■ Work task
Quote exactly and only this range of lines in the data below: the line that holds "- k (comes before" to the line that holds "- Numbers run", both included.

■ Data segment
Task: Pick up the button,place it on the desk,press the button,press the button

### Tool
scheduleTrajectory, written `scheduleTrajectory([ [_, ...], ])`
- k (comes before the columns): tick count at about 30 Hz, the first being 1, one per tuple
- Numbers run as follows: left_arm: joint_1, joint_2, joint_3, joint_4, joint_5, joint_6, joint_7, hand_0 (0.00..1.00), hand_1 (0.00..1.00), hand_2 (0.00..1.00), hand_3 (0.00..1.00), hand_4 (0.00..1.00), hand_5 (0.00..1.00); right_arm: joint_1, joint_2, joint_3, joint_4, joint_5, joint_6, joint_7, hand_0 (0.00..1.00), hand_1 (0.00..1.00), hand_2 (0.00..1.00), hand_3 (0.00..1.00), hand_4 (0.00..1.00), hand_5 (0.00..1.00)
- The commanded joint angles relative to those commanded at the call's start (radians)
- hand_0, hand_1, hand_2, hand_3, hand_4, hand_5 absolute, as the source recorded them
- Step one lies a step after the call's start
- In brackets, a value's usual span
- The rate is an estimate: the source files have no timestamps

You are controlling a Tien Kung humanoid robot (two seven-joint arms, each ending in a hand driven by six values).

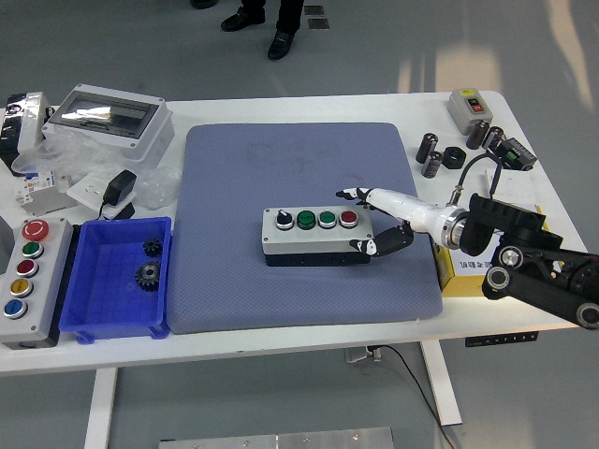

■ Result for this task
- k (comes before the columns): tick count at about 30 Hz, the first being 1, one per tuple
- Numbers run as follows: left_arm: joint_1, joint_2, joint_3, joint_4, joint_5, joint_6, joint_7, hand_0 (0.00..1.00), hand_1 (0.00..1.00), hand_2 (0.00..1.00), hand_3 (0.00..1.00), hand_4 (0.00..1.00), hand_5 (0.00..1.00); right_arm: joint_1, joint_2, joint_3, joint_4, joint_5, joint_6, joint_7, hand_0 (0.00..1.00), hand_1 (0.00..1.00), hand_2 (0.00..1.00), hand_3 (0.00..1.00), hand_4 (0.00..1.00), hand_5 (0.00..1.00)

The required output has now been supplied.